== THE PROBLEM ==
Pictures aside, write out the data exactly as it reads.

== DATA EXCERPT ==

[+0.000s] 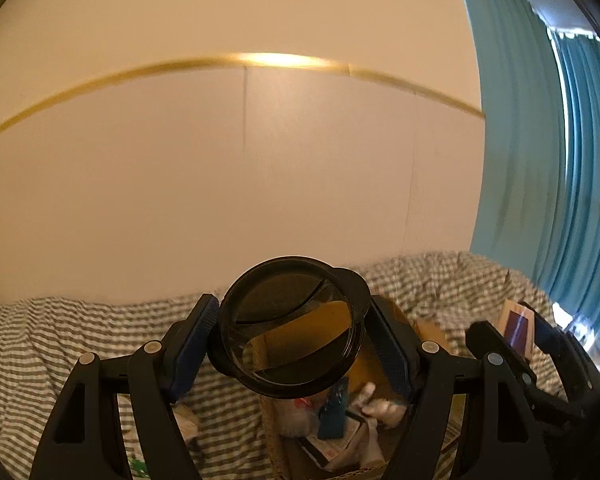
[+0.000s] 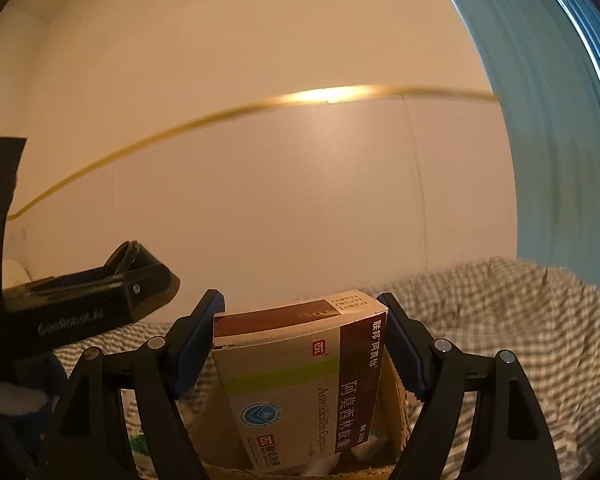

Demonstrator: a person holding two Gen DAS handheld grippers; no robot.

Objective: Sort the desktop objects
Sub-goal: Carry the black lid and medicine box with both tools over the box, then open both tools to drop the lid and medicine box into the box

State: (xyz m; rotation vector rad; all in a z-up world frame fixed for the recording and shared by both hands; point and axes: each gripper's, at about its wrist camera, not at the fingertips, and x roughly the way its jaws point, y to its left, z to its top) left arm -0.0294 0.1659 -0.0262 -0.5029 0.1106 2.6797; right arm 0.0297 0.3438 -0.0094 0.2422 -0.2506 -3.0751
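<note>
Medicine box, maroon and white, sits pinched between the blue pads of our right tongs, above an open cardboard carton. Our left tongs clamp a round dark lid edge-on, also over the carton, which already holds blurred odds and ends we cannot identify. A striped cloth lies beneath and beyond both tools. The lid's curved rim gives the pads little purchase, so we judge it could twist free mid-carry. The box reads "Amoxicillin Capsules" beside Chinese characters; the left tongs' body appears to read "GenRobot.AI".
</note>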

== EXERCISE SOLUTION ==
[+0.000s] 
[+0.000s] 

Demonstrator: a person holding two Gen DAS handheld grippers; no robot.

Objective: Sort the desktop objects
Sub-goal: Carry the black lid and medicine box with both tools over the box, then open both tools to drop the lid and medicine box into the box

State: (xyz m; rotation vector rad; all in a z-up world frame fixed for the recording and shared by both hands; point and axes: each gripper's, at about its wrist camera, not at the fingertips, and x roughly the way its jaws point, y to its left, z to its top) left arm -0.0294 0.1659 -0.0262 -0.5029 0.1106 2.6797; right arm 0.0297 0.3438 -0.0094 0.2422 -0.2506 -3.0751
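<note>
Medicine box, maroon and white, sits pinched between the blue pads of our right tongs, above an open cardboard carton. Our left tongs clamp a round dark lid edge-on, also over the carton, which already holds blurred odds and ends we cannot identify. A striped cloth lies beneath and beyond both tools. The lid's curved rim gives the pads little purchase, so we judge it could twist free mid-carry. The box reads "Amoxicillin Capsules" beside Chinese characters; the left tongs' body appears to read "GenRobot.AI".
</note>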

Work on this exercise is now finished.